Les créations de services, leurs capacitaires, leurs périmètres d’action, leurs effectifs
et leurs moyens ne sont plus l’affaire des médecins, cardiologues ou non. Et, parallèlement
au déséquilibre entre les responsabilités propres à la pratique des soins et leur
reconnaissance financière limitée, le manque d’attractivité qui résulte de cette moindre
implication décisionnelle n’a cessé de se généraliser. Les services en difficulté
en raison d’effectifs médicaux incomplets sont maintenant la quasi-totalité. Comment
assurer dans ce contexte une garde d’USIC, une astreinte ou une garde de cardiologie
interventionnelle, le fonctionnement d’une unité de rythmologie interventionnelle
quand les paramédicaux compétents, réaffectés parfois sans ménagement depuis la crise
de COVID-19, ont fini par démissionner, et que presque tous les cardiologues formés
aux procédures coronaires ou rythmiques quittent l’hôpital dès leur autonomie acquise.
À la crise sanitaire s’est ajoutée une crise hospitalière, la première n’ayant en
fait que révélé la lente érosion qui avait eu lieu depuis quatre décennies.

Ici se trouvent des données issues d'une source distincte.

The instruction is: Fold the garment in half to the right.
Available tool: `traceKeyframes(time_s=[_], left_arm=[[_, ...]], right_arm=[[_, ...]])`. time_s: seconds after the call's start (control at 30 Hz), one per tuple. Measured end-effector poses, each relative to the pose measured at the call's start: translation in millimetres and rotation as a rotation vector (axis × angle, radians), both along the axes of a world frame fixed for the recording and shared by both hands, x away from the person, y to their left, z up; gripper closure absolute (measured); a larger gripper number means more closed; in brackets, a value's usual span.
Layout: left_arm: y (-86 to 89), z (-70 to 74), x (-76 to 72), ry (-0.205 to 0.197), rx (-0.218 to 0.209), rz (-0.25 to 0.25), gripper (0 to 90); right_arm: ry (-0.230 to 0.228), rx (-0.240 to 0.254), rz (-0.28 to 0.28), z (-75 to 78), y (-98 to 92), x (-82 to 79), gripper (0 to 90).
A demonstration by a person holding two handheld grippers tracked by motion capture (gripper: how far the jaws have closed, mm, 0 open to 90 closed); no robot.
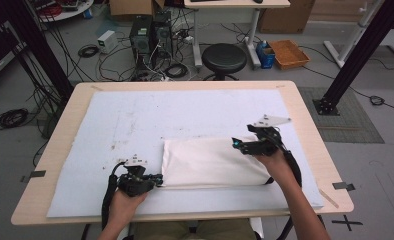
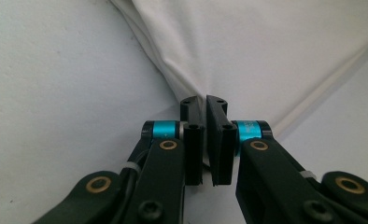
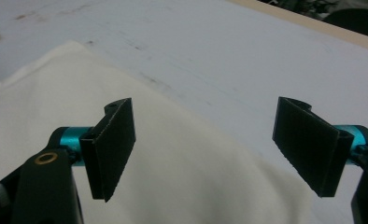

Alors, demain sera-t-il différent ? Nos services de cardiologie, comme ceux de toutes
les disciplines à forte contribution interventionnelle, technique ou chirurgicale
disparaîtront-ils de l’hôpital public ? Ce n’est pas certain, et dépasse le cadre
de cette réflexion. Mais ce qui est sûr, c’est qu’il y aura toujours des malades et
des gens qui souhaiteront les soigner. En ce qui nous concerne, des cardiaques et
des cardiologues.
Déclaration de liens d’intérêts
L’auteur déclare ne pas avoir de liens d’intérêts.